Tuesday, February 16, 2010
Three For Feburary Reading
So it's the middle of February. It seems like I so often forget what month it is until I'm in the middle of it. Not that I forgot that it was February; but I did forget that it's Black History Month. And while my ancestry is Euro-American through and through, I have this thing about other peoples' cultures - that is, I love them. I love trying to see the world through someone else's eyes, and I've found the most fun way to do that is to celebrate with them. From the Lunar New Year to Los Dias de los Muertos to Rosh Hashanah, I love love LOVE the reasons that people celebrate.
So. Black History Month. Is February. And so, in celebration, I offer recommendation of these three books I have read and loved.
Their Eyes Were Watching God by Zora Neale Hurston. I know, everyone's probably read this one. But it was probably required reading for some high school or college class, and has probably been long forgotten. Read it again! This time just because you want to. There is so much experience in this book that is so different from mine, I find something new to learn every time I read it.
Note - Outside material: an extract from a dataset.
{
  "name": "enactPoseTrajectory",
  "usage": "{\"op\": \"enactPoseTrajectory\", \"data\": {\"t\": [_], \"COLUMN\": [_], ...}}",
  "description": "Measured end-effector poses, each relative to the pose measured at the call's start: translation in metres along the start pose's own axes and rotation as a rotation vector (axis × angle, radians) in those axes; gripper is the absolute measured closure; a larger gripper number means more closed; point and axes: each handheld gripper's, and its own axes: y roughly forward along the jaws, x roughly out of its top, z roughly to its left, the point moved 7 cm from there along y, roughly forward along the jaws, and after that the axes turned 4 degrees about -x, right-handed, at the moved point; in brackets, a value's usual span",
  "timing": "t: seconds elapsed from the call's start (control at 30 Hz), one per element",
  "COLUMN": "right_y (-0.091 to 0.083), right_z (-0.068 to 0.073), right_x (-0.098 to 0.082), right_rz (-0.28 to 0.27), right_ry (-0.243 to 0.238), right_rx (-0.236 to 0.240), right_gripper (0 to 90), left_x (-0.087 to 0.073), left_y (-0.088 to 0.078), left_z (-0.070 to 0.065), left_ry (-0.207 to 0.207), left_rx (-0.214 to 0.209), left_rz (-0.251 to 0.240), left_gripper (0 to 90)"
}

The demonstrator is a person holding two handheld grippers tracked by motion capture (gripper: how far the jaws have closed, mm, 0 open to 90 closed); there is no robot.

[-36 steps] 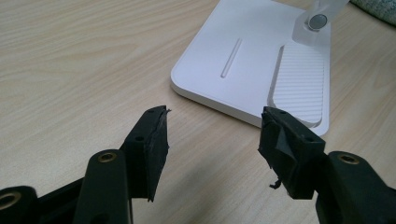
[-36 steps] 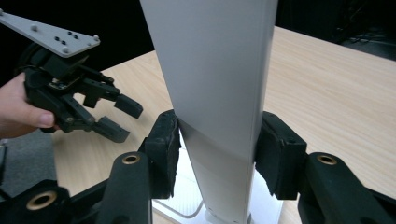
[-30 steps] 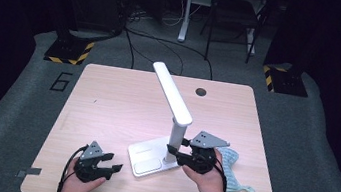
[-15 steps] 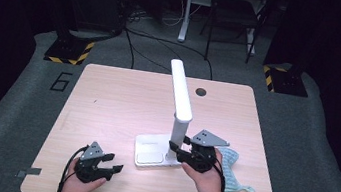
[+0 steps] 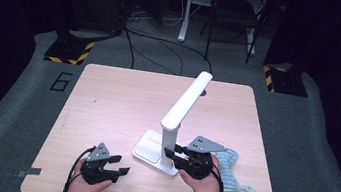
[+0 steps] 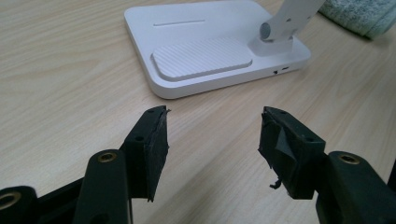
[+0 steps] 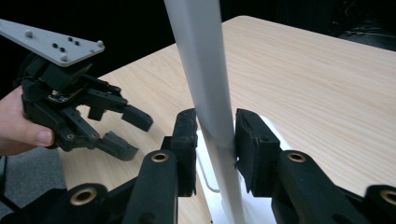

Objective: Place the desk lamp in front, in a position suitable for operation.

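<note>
Gripping item: white desk lamp [image 5: 173, 137], its upright stem [image 7: 205, 93] pinched between the jaws of the right gripper [image 5: 176, 156], which have just been closing onto it, apparently to steady or turn the lamp from low on the stem, where it tips least. Lamp base [image 6: 210, 44] lies flat on the worktop [image 5: 107, 97] just ahead of the left gripper [image 6: 212, 135], whose jaws stand spread with nothing between them, seemingly waiting in reserve. Pale blue cloth [image 5: 233, 173] sits behind the right jaws, apart from the lamp.
</note>
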Motion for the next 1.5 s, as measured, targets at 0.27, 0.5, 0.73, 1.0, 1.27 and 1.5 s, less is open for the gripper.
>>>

Don't Let's Go to the Dogs Tonight by Alexandra Fuller. A memoir of the author's childhood in Rhodesia (now Zimbabwe). While I drank up every page of this book, I have to say right out, I hesitate to recommend it to people in general. It's unsentimental and unapologetic, often even raw, and there is most certainly some, um ... "colorful" language. If you are a reader who gets distracted by such details, this is probably not the book for you. I loved the honest, often funny, sometimes poignant remembrance of a time and a place that is forever lost to me, but never ever to the people who lived in it.
Cry, The Beloved Country by Alan Paton. This one's about South Africa, a place I feel like I have had a little piece of in my heart ever since my brother served as a missionary there in the mid-1980's. And it's about apartheid. And it's about a man and his son. And it's about hope. And courage. And love. Just thinking about this book makes me want to pick it up and read it again and again.
My brother said of his two years in South Africa, that Africa is a place that never leaves you, it gets under your skin and just stays there, and there is always an itch to go back. These books, in their way, are a little like that.